▶ **WHAT YOU NEED TO DO**
Skip the pictures. Copy all the rest of the records down exactly.

▶ **DATA FOR ANALYSIS**
=== Section Start ===
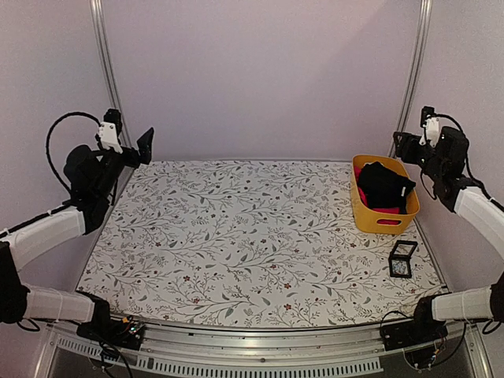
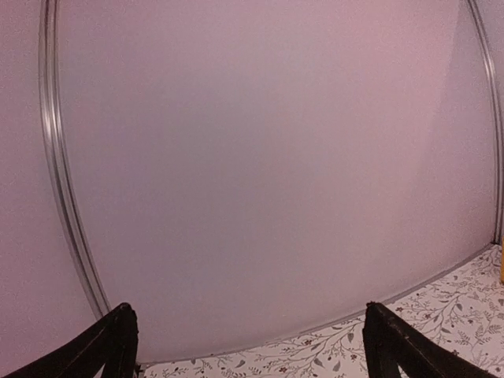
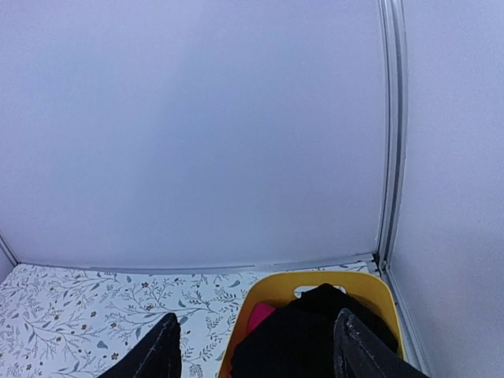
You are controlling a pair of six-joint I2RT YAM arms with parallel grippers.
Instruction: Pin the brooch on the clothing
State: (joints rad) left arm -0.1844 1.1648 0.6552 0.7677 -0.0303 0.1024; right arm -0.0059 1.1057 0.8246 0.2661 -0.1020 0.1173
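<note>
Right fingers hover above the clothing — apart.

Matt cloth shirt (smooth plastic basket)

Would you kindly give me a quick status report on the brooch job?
Left gripper open, empty. Right gripper open, beside yellow basket. Clothing bundled inside. Brooch not made out.

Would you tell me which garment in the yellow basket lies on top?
The black shirt, bunched over the pink garment, which only peeks out beneath it.
</note>
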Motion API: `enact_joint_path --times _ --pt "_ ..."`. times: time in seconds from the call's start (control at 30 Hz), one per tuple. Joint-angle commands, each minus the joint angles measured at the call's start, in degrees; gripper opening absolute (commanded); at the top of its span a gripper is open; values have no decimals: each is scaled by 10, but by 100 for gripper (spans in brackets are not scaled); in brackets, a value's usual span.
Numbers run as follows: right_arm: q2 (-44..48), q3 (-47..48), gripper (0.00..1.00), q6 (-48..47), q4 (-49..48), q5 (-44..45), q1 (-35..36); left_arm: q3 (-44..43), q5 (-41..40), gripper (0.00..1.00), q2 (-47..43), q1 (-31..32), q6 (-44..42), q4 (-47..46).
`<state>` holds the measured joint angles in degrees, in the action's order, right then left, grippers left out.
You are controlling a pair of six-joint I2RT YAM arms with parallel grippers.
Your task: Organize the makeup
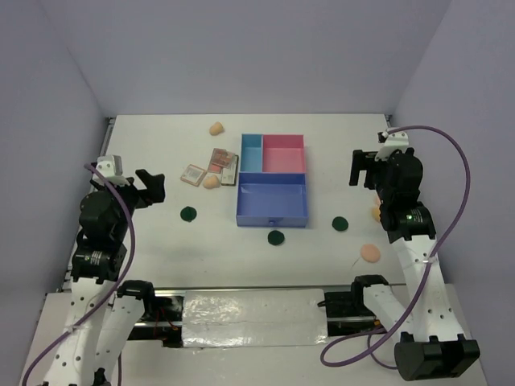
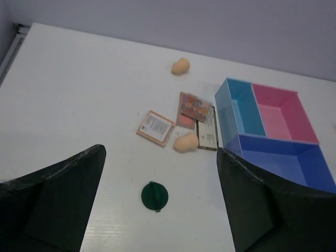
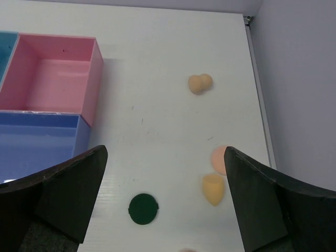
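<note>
Black left tool [image 1: 151, 186], right tool [image 1: 366, 167] agape

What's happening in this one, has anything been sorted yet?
Two robot arms are set to organize makeup, and nothing has been sorted yet. All of the compartments of the tray look empty. The left hand and right hand both hang open above the table, holding nothing. The palettes and a sponge lie left of the tray. A green disc sits in front of it and a puff lies near the right arm.
</note>
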<state>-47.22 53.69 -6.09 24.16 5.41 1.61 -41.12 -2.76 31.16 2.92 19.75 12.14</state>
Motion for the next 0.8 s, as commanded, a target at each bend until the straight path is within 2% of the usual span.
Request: enact_joint_path --times 0.0,0.1,0.13,0.2,0.23,0.33,0.43,0.47,0.53,0.57,0.6,0.63,0.67,0.7,0.73,0.77 --pt "2 19 100 21 9 7 -1 9 43 99 30 0 -2 32" --pt "20 3 100 -30 -5 -42 0 9 50 99 36 1 -1 29" --pt "30 -18 100 -59 -12 -91 0 10 55 99 36 0 -1 28" --pt "66 -42 100 -154 -20 -152 1 11 58 99 38 0 0 27" --pt "88 -64 99 -220 -18 -218 1 12 60 99 36 0 1 27" --pt "110 -92 100 -263 1 -279 4 10 68 91 37 0 0 31" --pt "94 -108 99 -252 8 -272 4 16 82 67 36 0 5 25" --pt "82 -105 100 -253 16 -259 5 17 87 45 37 1 6 24" --pt "30 -86 96 -276 57 -261 5 21 94 25 42 0 12 25" --pt "9 -76 76 -292 83 -283 5 22 101 7 43 0 20 27" --pt "-14 -57 63 -308 127 -293 5 24 101 2 50 0 25 29" --pt "-56 -51 51 -313 143 -304 3 25 102 1 53 0 34 32" --pt "-75 -44 30 -327 179 -329 2 24 106 7 64 0 37 35" --pt "-108 -37 32 -347 191 -334 1 23 108 12 72 1 40 39" --pt "-122 -39 39 -343 193 -332 0 22 112 18 79 0 44 42" --pt "-131 -42 56 -337 184 -317 -2 21 116 36 95 1 46 47"
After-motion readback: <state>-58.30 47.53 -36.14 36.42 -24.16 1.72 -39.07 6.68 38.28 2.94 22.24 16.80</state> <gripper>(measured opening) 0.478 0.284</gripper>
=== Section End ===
▶ **FINISHED EXERCISE**
You are controlling a pair of six-joint I2RT YAM arms with parallel grippers.
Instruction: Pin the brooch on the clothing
State: (joints rad) left arm -0.1844 1.1648 0.6552 0.7677 -0.0303 0.1024; right arm -0.0059 1.1057 0.8246 0.2661 -0.1020 0.1173
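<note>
Right fingers hover above the clothing — apart.

Matt cloth shirt (smooth plastic basket)

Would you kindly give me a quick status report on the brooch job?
Left gripper open, empty. Right gripper open, beside yellow basket. Clothing bundled inside. Brooch not made out.

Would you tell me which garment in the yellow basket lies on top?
The black shirt, bunched over the pink garment, which only peeks out beneath it.
</note>
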Motion API: `enact_joint_path --times _ --pt "_ ..."`. times: time in seconds from the call's start (control at 30 Hz), one per tuple. Joint-angle commands, each minus the joint angles measured at the call's start, in degrees; gripper opening absolute (commanded); at the top of its span a gripper is open; values have no decimals: each is scaled by 10, but by 100 for gripper (spans in brackets are not scaled); in brackets, a value's usual span.
Numbers run as follows: right_arm: q2 (-44..48), q3 (-47..48), gripper (0.00..1.00), q6 (-48..47), q4 (-49..48), q5 (-44..45), q1 (-35..36); left_arm: q3 (-44..43), q5 (-41..40), gripper (0.00..1.00), q2 (-47..43), q1 (-31..32), q6 (-44..42), q4 (-47..46).
`<state>` holds the measured joint angles in degrees, in the action's order, right then left, grippers left out.
You are controlling a pair of six-joint I2RT YAM arms with parallel grippers.
Your task: Organize the makeup
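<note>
Black left tool [image 1: 151, 186], right tool [image 1: 366, 167] agape

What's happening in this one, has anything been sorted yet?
Two robot arms are set to organize makeup, and nothing has been sorted yet. All of the compartments of the tray look empty. The left hand and right hand both hang open above the table, holding nothing. The palettes and a sponge lie left of the tray. A green disc sits in front of it and a puff lies near the right arm.
</note>
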<state>-47.22 53.69 -6.09 24.16 5.41 1.61 -41.12 -2.76 31.16 2.92 19.75 12.14</state>
Motion for the next 0.8 s, as commanded, a target at each bend until the straight path is within 2% of the usual span.
Request: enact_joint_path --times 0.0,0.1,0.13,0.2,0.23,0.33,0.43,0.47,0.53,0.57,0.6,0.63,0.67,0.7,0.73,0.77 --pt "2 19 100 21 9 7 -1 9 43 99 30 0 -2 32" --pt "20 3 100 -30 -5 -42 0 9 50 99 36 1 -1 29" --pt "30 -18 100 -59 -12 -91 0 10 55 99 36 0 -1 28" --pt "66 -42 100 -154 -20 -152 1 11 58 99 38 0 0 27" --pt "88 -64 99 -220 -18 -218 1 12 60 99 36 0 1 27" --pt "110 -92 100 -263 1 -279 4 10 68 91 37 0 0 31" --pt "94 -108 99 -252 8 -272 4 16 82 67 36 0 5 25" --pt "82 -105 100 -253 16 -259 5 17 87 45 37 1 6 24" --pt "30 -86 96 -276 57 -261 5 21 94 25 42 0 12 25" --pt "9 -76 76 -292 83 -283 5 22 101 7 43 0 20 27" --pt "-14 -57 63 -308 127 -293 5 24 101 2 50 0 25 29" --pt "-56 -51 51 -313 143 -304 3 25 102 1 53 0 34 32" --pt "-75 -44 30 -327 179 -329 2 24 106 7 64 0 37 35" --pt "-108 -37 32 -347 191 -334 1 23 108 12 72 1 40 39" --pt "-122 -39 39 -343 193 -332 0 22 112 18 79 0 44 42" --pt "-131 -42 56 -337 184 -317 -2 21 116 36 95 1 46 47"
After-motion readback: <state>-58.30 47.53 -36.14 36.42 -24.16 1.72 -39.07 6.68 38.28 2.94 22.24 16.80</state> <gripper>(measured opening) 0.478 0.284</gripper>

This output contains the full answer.